→ Your task: In the data below, find the line that contains "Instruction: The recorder" and the line that contains "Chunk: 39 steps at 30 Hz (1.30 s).". Copy both, plus every line between them, exactly.

→ Record set:
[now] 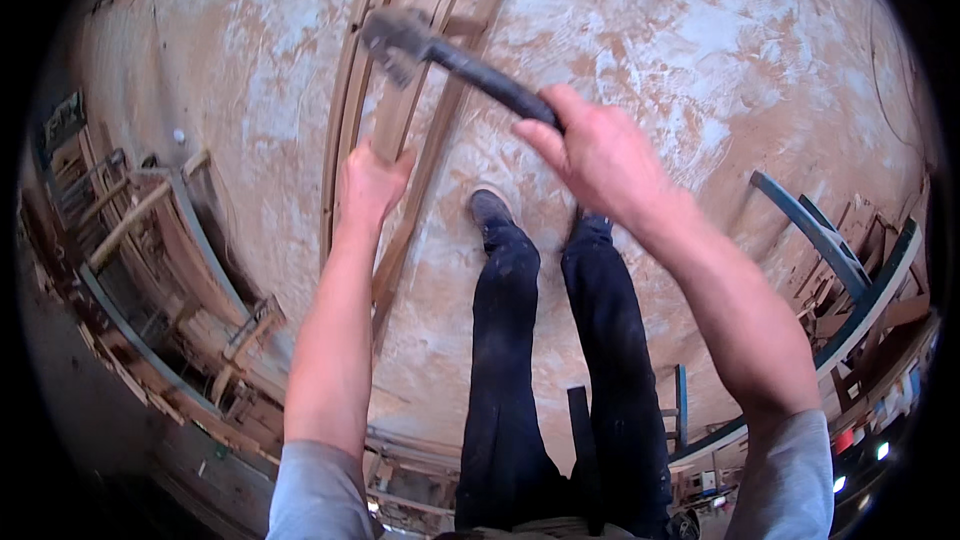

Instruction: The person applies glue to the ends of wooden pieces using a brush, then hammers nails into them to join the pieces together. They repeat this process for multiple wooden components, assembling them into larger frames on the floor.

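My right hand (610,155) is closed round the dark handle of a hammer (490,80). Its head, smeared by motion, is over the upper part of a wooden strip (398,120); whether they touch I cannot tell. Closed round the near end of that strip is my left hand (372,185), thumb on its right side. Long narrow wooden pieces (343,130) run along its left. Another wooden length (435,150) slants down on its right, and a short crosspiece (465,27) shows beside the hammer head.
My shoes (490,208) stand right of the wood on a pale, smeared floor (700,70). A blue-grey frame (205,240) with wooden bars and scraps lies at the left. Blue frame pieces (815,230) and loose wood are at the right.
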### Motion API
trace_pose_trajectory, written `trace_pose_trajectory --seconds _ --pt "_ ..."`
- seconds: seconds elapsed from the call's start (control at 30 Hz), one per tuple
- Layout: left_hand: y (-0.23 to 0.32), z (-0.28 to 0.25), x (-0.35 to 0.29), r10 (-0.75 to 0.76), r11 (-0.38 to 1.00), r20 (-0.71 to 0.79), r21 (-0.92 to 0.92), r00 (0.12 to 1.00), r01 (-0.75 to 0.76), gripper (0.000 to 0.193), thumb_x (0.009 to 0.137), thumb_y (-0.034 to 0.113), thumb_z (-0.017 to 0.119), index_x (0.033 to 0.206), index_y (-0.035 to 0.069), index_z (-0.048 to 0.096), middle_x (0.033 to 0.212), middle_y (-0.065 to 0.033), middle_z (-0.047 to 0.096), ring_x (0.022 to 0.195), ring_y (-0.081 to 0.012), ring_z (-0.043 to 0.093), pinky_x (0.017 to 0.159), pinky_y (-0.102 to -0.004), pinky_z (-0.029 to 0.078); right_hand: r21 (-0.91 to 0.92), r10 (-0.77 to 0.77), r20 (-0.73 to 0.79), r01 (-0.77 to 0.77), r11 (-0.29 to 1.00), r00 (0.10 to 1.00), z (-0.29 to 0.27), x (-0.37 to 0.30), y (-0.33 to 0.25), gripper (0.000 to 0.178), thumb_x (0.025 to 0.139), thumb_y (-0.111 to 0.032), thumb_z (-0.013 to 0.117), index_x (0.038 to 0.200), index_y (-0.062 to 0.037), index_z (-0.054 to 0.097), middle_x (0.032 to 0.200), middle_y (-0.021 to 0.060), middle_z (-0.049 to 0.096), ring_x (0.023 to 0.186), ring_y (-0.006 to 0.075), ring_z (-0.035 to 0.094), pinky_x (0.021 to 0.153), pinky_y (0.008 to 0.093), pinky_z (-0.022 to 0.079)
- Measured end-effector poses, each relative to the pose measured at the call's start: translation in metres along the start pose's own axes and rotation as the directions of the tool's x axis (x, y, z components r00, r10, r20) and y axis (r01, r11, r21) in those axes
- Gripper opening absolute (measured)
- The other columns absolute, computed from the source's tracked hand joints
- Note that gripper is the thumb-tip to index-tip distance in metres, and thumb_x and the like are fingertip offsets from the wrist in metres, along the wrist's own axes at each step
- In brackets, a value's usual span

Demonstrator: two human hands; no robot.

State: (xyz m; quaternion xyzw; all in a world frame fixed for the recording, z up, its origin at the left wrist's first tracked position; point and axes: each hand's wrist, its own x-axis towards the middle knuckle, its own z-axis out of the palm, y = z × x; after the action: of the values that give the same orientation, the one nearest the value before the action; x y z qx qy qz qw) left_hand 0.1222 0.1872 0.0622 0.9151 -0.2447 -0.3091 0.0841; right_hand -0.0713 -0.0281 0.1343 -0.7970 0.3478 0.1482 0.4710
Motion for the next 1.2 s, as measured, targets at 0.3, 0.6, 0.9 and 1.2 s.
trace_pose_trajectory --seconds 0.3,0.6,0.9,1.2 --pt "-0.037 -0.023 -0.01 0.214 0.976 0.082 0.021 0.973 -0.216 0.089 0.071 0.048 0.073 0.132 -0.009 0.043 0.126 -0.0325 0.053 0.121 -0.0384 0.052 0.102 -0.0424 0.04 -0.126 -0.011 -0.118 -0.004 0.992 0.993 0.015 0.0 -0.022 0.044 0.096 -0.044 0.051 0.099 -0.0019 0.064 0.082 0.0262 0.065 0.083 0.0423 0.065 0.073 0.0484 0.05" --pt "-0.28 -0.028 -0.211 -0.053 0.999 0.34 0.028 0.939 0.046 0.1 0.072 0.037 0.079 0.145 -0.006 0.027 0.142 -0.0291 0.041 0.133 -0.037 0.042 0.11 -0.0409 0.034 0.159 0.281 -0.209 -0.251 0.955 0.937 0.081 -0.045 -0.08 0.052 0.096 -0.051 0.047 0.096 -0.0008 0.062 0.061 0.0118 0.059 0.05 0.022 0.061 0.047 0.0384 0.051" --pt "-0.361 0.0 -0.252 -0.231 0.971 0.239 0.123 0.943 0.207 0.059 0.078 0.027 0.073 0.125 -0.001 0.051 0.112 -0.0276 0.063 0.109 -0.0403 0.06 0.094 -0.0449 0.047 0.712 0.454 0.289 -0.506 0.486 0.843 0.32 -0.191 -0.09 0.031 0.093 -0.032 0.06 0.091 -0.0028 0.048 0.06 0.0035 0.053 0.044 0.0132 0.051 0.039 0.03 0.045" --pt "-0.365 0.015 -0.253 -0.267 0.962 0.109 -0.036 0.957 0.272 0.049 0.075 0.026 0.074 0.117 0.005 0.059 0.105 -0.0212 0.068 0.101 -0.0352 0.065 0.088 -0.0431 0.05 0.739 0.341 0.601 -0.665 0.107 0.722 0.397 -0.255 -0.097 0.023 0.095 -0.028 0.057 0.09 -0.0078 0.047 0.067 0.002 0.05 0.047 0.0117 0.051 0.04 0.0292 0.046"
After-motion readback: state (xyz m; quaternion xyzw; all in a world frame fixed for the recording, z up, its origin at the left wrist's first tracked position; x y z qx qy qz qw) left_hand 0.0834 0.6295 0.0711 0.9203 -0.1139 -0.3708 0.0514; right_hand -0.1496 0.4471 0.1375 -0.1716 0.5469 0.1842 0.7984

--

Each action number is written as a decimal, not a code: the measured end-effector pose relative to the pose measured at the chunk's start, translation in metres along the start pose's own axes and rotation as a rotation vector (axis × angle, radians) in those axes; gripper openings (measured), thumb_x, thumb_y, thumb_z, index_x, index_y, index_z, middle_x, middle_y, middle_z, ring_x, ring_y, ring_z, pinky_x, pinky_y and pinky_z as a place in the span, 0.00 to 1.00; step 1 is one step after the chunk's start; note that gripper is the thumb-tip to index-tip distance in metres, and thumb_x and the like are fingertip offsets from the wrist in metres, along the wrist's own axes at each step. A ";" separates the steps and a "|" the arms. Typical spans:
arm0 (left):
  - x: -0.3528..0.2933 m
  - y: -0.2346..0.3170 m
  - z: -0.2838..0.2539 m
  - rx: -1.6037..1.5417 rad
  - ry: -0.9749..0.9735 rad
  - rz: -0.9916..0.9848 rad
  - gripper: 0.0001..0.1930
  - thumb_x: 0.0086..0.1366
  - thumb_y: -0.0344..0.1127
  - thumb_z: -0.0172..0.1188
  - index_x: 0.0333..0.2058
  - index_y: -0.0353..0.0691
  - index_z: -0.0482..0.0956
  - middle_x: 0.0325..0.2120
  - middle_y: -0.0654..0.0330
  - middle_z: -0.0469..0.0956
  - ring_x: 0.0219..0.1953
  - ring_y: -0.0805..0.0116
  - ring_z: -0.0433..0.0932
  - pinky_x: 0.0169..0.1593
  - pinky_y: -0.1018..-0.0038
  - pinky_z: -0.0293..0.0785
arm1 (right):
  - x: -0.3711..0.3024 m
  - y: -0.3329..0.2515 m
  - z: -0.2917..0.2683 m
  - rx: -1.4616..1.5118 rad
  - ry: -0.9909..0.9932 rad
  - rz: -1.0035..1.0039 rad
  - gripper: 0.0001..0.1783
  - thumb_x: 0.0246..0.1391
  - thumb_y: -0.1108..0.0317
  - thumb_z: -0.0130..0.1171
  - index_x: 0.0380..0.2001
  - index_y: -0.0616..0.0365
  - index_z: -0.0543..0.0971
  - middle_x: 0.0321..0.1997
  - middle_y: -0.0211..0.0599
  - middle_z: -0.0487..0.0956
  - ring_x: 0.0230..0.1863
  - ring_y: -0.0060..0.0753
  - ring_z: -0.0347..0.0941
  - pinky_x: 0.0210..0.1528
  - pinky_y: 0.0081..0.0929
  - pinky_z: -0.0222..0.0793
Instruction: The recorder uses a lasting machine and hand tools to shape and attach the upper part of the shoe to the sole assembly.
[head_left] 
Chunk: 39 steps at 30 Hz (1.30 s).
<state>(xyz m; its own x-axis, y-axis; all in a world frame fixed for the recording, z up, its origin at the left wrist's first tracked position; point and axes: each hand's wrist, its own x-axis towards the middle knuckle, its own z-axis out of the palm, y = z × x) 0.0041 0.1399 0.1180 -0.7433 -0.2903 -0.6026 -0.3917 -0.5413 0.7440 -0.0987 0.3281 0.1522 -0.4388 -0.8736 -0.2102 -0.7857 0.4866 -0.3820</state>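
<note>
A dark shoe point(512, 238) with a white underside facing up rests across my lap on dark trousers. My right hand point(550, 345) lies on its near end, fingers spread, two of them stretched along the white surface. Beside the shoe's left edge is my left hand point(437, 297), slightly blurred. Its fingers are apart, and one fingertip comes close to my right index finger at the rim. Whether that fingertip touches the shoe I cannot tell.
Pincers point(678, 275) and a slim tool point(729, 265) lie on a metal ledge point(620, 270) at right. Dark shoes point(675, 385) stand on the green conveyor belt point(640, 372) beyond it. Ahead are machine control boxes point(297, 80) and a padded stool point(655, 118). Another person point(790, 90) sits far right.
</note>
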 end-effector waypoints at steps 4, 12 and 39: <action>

→ Response to this task:
Instruction: The recorder uses a lasting machine and hand tools to shape and attach the upper part of the shoe to the sole assembly.
[head_left] 
Chunk: 39 steps at 30 Hz (1.30 s).

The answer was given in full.